■ Task requirements ■
Scan the entries for the word "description" and return every line that has it.

[Stored dataset items]
#####

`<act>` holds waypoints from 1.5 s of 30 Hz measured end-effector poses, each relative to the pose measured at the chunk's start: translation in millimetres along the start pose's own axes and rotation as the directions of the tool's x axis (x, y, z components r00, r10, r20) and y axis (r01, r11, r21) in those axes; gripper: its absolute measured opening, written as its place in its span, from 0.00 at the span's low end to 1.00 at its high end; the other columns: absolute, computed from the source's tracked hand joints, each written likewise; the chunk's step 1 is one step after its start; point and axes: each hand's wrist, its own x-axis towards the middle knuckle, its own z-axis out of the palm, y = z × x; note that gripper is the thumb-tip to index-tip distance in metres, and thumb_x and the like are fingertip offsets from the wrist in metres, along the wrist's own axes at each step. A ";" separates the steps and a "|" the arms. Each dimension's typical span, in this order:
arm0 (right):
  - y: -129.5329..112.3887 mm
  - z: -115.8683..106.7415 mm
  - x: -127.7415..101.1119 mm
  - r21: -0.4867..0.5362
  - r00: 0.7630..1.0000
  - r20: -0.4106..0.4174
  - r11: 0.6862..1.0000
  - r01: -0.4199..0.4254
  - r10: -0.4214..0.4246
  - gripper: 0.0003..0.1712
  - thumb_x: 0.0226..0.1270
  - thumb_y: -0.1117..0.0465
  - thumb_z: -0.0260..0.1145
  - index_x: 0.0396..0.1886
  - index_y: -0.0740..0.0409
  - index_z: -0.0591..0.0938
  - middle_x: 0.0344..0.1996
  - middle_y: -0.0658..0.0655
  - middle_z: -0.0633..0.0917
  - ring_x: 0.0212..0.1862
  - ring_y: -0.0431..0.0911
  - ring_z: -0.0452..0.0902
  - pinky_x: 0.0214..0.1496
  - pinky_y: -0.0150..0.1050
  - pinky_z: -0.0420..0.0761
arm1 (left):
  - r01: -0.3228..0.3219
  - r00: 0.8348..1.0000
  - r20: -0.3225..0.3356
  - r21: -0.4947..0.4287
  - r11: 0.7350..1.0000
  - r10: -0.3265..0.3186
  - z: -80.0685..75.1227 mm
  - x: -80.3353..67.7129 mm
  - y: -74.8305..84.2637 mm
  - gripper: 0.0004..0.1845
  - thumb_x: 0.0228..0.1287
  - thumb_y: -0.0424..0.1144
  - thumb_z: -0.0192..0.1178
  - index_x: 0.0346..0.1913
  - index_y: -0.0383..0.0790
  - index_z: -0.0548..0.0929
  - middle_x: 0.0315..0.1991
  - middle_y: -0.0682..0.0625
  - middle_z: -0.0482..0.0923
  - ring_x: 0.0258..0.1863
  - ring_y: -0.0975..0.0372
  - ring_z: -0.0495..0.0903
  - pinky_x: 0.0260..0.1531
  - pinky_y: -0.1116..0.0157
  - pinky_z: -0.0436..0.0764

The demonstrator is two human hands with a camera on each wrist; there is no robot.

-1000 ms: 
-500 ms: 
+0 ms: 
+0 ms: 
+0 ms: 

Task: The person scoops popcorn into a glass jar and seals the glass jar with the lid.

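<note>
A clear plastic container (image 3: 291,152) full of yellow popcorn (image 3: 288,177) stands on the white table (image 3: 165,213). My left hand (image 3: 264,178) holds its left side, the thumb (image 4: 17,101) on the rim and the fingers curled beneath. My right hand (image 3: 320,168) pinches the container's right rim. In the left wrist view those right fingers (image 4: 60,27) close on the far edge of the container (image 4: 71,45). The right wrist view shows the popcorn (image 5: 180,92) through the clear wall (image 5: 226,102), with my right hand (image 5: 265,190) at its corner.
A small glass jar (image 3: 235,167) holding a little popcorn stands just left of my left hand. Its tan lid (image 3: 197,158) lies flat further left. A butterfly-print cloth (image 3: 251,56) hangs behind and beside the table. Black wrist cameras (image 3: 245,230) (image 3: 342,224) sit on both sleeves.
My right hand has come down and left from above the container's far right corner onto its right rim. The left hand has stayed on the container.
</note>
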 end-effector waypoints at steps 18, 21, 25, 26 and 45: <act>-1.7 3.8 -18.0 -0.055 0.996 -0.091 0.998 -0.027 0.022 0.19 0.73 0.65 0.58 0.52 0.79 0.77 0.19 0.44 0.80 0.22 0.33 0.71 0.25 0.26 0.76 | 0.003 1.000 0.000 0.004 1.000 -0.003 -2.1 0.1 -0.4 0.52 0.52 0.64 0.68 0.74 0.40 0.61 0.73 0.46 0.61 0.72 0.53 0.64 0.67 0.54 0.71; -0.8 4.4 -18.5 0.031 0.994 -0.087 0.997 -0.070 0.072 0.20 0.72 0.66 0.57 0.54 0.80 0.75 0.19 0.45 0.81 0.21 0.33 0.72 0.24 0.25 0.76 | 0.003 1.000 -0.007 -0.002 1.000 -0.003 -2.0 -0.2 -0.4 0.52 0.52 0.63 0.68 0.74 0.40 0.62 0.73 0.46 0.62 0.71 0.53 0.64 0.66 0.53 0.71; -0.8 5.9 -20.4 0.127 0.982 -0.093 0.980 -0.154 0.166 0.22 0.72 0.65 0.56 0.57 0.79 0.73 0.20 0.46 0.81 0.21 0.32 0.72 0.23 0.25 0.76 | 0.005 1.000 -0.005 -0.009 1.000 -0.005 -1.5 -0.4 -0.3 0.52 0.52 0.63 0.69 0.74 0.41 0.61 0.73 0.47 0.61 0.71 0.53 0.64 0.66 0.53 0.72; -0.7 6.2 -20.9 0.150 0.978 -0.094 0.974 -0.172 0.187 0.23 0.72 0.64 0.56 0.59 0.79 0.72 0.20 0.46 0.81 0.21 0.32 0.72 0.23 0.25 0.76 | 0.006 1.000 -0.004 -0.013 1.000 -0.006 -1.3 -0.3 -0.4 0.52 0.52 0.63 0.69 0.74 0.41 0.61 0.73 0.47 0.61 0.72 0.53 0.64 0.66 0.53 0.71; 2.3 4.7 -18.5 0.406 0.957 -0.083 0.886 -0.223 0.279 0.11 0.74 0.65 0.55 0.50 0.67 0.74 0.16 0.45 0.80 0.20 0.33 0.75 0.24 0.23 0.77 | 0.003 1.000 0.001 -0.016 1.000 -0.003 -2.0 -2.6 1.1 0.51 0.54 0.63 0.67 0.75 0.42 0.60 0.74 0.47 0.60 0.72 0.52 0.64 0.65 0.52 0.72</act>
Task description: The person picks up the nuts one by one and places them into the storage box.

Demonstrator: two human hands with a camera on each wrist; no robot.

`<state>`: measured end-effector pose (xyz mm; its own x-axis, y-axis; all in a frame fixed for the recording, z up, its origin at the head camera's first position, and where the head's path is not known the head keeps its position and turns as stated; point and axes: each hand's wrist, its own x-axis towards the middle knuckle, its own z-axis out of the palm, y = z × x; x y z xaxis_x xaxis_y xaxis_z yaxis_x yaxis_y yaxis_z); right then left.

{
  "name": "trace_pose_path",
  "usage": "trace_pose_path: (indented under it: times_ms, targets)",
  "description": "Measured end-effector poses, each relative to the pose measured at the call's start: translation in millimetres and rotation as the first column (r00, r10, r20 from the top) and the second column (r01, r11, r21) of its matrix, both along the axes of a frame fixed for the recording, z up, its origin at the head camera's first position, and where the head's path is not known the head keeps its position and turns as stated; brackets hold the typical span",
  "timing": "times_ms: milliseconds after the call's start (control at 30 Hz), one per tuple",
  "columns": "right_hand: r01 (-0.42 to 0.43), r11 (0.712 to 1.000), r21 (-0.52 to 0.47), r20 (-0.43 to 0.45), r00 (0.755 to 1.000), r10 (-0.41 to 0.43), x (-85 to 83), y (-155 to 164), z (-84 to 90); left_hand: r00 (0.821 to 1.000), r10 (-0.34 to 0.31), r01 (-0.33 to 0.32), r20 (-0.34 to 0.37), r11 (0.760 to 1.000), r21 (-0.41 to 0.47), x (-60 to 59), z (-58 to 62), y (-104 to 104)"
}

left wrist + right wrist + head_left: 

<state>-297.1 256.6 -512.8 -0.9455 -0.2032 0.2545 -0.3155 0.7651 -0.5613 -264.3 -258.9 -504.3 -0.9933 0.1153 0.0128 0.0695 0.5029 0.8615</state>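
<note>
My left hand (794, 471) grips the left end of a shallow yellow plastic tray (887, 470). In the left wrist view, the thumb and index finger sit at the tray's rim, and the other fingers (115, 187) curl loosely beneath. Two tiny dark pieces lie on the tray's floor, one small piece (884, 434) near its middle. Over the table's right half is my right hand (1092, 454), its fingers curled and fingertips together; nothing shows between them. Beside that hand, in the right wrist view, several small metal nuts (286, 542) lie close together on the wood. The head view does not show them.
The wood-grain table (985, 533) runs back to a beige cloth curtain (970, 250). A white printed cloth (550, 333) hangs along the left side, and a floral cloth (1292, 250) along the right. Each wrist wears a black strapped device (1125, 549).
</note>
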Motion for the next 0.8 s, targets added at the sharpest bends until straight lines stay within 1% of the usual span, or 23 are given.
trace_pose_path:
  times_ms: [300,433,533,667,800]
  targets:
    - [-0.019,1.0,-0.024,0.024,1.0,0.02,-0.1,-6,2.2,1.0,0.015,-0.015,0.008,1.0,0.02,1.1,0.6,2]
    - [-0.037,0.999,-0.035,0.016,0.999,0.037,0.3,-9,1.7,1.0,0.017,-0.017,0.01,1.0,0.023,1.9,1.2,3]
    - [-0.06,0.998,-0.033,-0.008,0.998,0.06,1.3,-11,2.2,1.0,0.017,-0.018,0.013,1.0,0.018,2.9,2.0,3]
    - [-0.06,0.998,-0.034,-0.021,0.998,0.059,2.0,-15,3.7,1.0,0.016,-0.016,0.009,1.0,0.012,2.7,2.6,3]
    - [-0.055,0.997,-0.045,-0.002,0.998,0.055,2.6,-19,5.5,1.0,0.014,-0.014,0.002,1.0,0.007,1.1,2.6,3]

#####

■ Your solution ■
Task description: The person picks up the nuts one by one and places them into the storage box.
  "description": "Measured end-effector poses, each relative to the pose measured at the call's start: translation in millimetres and rotation as the first column (r00, r10, r20 from the top) and the second column (r01, r11, r21) of its matrix, both along the axes of a frame fixed for the recording, z up, its origin at the head camera's first position, and where the head's path is not known the head keeps its position and turns as stated; brackets hold the typical span",

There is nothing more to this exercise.